Ю. А. Дробышев вздыхает, отгоняет воспоминания и облако дыма:

— Вы знаете, что журналист использует в фельетоне десятую часть собранного материала?

— А остальное?

— Хранится в папке до суда. До возможного суда. У Лешки как раз за три года до редакторских проводов суд был. Выиграл. Был такой «Терем-теремок» у него. Вот так-то… Вы давно у нас в городе?.. А, ну тогда не помните — до вас еще… Выиграть-то выиграл, но нервы… Вот и сломался… А «Будет музыка, будет вечная музыка» читали? А, вот сейчас, да?.. Это его последний опубликованный… Ну, вот. Лешку тогда избили. Он прямо к ним сунулся, к фарцовщикам. А они его избили. Утром приходит, говорит: «Это у меня лицо в клеточку — всю ночь на авоське спал…» А вы вот, милиция, кстати!.. А меры не принимаете! А хулиганья расплодилось!
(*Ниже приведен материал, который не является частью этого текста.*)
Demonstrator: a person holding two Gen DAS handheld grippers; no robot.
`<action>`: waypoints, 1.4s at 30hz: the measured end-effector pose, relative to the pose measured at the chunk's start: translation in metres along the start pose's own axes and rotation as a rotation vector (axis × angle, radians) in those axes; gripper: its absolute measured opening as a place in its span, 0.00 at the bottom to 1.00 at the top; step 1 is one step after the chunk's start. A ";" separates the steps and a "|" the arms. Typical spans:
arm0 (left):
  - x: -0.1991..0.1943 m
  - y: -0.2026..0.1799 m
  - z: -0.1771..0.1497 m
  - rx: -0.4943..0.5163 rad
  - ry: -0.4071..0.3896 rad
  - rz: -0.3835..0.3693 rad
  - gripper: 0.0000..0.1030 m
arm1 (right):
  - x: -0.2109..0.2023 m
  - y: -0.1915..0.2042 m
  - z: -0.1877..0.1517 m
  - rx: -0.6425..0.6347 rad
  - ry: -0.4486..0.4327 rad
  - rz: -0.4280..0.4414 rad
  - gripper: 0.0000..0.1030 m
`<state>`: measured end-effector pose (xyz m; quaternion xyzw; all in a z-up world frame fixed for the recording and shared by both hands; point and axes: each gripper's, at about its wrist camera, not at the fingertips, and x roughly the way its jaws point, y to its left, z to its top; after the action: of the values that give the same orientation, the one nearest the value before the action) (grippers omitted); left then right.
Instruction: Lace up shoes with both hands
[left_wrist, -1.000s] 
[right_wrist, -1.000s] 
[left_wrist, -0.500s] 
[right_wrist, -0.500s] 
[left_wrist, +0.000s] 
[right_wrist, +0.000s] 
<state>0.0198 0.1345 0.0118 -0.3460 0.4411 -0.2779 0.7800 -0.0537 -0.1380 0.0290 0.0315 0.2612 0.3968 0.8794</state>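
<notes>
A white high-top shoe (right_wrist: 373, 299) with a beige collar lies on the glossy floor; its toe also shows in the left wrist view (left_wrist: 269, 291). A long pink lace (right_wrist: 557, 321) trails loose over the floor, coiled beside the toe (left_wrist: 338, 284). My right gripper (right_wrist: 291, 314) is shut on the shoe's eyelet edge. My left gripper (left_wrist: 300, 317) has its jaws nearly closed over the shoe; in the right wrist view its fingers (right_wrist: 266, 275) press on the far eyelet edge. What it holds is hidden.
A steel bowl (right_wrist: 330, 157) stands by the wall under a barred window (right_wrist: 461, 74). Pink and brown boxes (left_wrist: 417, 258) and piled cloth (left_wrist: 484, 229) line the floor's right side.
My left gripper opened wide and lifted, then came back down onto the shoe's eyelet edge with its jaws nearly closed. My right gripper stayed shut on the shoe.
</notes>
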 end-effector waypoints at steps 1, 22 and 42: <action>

Тут я разозлился. Потому что хорошо ему плакаться! И, как сам же Ю. А. Дробышев пишет, «многое еще предстоит сделать». Но, во-первых, меня тогда и в городе еще не было. А во-вторых, листал я сводки, знакомился, в бумагах копался — ни от какого Гатаева заявления в райотдел не поступало. А фарцовщики — народ тертый. Им реклама ни к чему. Это не алкаши на лужайке. Дела свои они делают тихо, даже если бьют. И еще! У Гатаева — больное самолюбие. У Дробышева — тоже. Правда, своеобразное какое-то, самобичующее. А я что?!